Here is my take on it:

function shfl(array) { // Durstenfeld shuffle, based on Fisher-Yates
  for (let i = array.length - 1; i > 0; i--) {
   const j = Math.floor(Math.random() * (i + 1));
   [array[i],array[j]]=[array[j],array[i]];
  }
  return array;
}
function getWd(word) {
  const n=~~(Math.random()*3)+1, // 1...3
   wa=word.split(""), // word as char-array
   pos=shfl(wa.map((_,i)=>i))     
      .slice(0,n); // 1...3 character positions to be replaced by _
  pos.forEach(p=>wa[p]="_")
  return wa.join("");
}

console.log(
 "And here comes my supercalifragilisticexpialidocious word I want to process".split(" ")
 .map(getWd).join(" ")
);

I use the Durstenfeld shuffle to pick out random character positions of each word.

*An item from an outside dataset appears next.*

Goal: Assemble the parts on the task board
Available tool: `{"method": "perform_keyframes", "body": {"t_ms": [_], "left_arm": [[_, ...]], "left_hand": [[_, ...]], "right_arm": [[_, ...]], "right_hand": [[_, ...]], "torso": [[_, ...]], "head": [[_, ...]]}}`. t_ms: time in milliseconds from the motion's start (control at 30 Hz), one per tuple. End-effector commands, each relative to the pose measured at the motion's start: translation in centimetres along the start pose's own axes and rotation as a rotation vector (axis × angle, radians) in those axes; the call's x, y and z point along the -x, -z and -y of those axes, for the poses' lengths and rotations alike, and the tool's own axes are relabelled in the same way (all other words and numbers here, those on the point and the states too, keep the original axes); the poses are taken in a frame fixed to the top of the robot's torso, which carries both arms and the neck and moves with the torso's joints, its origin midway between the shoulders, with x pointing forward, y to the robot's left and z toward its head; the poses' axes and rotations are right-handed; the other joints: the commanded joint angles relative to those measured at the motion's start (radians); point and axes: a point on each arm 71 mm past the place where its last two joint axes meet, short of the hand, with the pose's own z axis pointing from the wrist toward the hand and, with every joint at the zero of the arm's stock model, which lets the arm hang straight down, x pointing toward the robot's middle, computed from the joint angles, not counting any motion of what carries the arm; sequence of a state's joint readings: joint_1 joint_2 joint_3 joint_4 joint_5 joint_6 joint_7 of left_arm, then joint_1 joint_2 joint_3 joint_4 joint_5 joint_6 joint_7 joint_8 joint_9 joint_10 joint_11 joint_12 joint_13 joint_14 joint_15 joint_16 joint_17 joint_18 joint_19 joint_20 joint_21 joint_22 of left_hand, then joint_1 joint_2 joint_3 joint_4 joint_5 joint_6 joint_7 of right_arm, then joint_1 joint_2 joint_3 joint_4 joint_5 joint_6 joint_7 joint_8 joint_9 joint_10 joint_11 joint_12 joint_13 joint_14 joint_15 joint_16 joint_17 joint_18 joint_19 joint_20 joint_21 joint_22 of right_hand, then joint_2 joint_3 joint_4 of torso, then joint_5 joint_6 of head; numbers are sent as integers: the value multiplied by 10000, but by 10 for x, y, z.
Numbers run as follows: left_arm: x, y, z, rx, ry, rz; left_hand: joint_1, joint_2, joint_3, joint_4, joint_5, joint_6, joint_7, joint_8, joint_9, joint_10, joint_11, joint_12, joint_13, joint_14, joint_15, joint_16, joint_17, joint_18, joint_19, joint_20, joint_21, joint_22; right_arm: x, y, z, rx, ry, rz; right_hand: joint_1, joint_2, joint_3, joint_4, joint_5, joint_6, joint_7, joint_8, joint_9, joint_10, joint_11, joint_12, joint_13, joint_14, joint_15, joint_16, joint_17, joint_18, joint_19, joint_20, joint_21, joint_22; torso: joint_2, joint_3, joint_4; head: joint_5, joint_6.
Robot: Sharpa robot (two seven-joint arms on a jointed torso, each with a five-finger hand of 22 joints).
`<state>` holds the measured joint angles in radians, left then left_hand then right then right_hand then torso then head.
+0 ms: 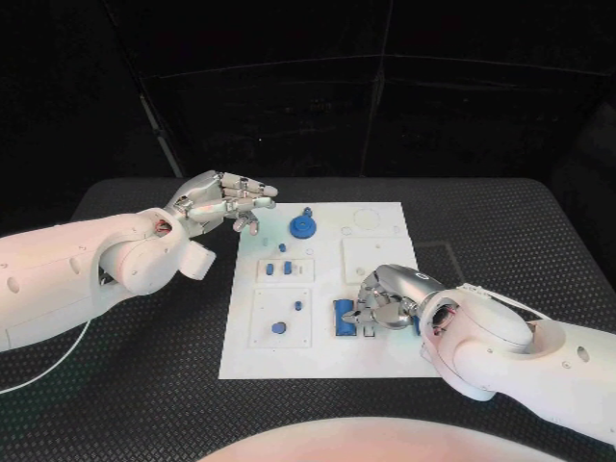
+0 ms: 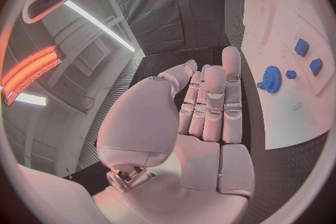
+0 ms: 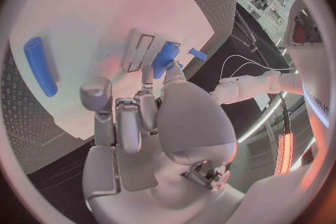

In getWd() I split the word into an array wa. This array is then the base for finding 1..3 positions (pos) to be replaced by _. After replacing the positions I join("") the characters in wa again and return them as the changed word.

Another expression I'd like to explain is

~~(Math.random()*3)+1

The ~ operator ("bitwise negation") will implicitly convert any number into an integer (similar to Math.floor()). By applying it twice (~~) the actual bitwise negation will be reversed and the result is thus a shorthand for Math.floor().